Assignment: Could you write out the opening lines of the data, word for word, stopping after the line that contains "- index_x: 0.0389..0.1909"?

Dataset content:

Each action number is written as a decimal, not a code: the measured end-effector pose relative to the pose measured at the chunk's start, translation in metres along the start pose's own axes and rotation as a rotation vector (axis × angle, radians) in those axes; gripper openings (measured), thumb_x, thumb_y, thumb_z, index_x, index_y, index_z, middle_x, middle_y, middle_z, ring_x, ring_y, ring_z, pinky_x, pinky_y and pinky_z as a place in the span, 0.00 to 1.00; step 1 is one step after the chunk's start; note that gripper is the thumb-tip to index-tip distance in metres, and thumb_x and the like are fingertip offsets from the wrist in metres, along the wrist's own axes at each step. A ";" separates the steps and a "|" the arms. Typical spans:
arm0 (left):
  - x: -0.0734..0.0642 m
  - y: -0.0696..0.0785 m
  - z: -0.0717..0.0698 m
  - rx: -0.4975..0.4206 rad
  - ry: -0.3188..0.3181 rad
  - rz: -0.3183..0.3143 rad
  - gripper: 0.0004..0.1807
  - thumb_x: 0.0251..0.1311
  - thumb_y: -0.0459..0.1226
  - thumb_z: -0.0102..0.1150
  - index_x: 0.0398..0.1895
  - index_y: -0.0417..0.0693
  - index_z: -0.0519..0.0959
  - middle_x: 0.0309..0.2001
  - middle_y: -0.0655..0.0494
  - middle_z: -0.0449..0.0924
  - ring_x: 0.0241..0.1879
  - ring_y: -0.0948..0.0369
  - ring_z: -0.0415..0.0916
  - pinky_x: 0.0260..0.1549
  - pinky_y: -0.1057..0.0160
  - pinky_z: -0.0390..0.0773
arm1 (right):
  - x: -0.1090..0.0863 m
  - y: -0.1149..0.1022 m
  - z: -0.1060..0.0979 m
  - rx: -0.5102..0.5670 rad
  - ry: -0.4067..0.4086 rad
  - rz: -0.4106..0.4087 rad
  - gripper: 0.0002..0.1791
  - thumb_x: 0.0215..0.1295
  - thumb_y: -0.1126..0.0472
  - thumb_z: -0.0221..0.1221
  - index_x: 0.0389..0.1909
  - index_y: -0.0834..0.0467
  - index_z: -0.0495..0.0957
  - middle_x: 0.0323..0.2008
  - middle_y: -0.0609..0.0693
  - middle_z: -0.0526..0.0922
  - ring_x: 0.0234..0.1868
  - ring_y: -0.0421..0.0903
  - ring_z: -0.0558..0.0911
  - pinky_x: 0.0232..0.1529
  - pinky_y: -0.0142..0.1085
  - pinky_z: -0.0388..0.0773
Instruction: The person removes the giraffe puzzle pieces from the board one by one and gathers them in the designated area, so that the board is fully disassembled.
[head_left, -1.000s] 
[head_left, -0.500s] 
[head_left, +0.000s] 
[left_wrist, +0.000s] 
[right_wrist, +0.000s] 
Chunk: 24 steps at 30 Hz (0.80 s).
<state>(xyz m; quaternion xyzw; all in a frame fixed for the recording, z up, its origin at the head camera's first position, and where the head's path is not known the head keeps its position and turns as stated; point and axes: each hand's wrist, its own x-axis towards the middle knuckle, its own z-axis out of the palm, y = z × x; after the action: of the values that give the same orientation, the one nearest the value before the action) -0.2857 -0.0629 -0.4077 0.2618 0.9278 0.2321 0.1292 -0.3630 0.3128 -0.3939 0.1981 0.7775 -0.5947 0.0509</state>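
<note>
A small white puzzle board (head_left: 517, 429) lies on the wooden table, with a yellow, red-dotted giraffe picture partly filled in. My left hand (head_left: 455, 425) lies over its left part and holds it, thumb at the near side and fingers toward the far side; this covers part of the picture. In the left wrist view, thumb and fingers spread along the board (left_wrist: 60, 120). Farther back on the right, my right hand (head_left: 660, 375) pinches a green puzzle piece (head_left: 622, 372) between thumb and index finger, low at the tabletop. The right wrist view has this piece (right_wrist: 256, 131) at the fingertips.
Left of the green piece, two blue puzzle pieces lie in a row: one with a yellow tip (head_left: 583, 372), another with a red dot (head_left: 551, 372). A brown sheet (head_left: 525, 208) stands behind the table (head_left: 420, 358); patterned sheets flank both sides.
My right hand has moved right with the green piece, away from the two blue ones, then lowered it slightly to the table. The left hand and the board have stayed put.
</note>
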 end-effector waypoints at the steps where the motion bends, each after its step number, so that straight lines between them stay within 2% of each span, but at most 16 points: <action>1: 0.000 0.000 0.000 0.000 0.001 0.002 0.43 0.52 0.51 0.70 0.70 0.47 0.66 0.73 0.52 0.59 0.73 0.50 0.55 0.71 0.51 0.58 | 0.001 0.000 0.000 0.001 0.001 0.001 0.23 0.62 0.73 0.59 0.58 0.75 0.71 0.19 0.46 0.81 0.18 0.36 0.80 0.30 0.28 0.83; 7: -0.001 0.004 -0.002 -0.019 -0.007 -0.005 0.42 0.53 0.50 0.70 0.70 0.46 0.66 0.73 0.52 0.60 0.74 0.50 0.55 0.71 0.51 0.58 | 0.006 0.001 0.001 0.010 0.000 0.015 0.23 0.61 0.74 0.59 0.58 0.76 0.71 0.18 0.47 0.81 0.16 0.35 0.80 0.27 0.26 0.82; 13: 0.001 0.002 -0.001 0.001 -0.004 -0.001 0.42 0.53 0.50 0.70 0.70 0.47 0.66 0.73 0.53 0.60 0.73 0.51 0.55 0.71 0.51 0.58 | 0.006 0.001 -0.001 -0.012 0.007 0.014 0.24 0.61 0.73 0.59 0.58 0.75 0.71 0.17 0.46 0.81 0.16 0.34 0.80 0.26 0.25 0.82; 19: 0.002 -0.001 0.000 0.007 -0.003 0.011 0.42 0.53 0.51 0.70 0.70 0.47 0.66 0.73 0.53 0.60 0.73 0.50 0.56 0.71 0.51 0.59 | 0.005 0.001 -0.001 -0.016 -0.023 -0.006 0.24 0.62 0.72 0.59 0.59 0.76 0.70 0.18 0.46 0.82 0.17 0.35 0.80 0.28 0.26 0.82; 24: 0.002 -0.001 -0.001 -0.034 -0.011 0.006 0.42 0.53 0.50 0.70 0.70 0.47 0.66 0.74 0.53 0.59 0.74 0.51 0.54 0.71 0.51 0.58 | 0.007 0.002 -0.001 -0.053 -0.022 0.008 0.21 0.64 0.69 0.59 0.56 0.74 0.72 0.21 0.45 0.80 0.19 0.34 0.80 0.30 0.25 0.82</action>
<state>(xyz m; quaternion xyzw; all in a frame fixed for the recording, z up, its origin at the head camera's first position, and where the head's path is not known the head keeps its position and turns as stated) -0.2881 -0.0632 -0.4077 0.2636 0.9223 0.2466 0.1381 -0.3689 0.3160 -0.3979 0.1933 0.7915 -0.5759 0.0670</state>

Answer to the problem:
Each action number is written as a decimal, not a code: the measured end-effector pose relative to the pose measured at the chunk's start, translation in metres along the start pose's own axes and rotation as a rotation vector (axis × angle, radians) in those axes; gripper openings (measured), thumb_x, thumb_y, thumb_z, index_x, index_y, index_z, middle_x, middle_y, middle_z, ring_x, ring_y, ring_z, pinky_x, pinky_y and pinky_z as a place in the span, 0.00 to 1.00; step 1 is one step after the chunk's start; note that gripper is the thumb-tip to index-tip distance in metres, and thumb_x and the like are fingertip offsets from the wrist in metres, along the wrist's own axes at each step. A ";" separates the steps and a "|" the arms. Typical spans:
arm0 (left):
  - x: -0.0734..0.0642 m
  - y: -0.0696..0.0785 m
  - z: -0.0717..0.0698 m
  - rx: -0.4975..0.4206 rad
  - ry: -0.3188..0.3181 rad
  - rz: -0.3183..0.3143 rad
  - gripper: 0.0004..0.1807
  - thumb_x: 0.0251..0.1311
  - thumb_y: -0.0459..0.1226
  - thumb_z: -0.0102..0.1150
  - index_x: 0.0398..0.1895
  - index_y: -0.0417..0.0693
  - index_z: -0.0519..0.0959
  - middle_x: 0.0309..0.2001
  - middle_y: -0.0655..0.0494
  - middle_z: -0.0449..0.0924
  - ring_x: 0.0241..0.1879
  - ring_y: -0.0948..0.0369
  - ring_z: -0.0415..0.0916
  - pinky_x: 0.0260..0.1549
  - pinky_y: -0.1057..0.0160
  - pinky_z: -0.0390..0.0773
arm1 (right):
  - x: -0.1090..0.0863 m
  - y: -0.1149..0.1022 m
  - z: -0.1060..0.0979 m
  - rx: -0.5102..0.5670 rad
  - ry: -0.4067..0.4086 rad
  - rz: -0.4106..0.4087 rad
  - gripper: 0.0002..0.1791
  - thumb_x: 0.0215..0.1295
  - thumb_y: -0.1126..0.0472
  - thumb_z: -0.0221..0.1221
  - index_x: 0.0389..0.1909

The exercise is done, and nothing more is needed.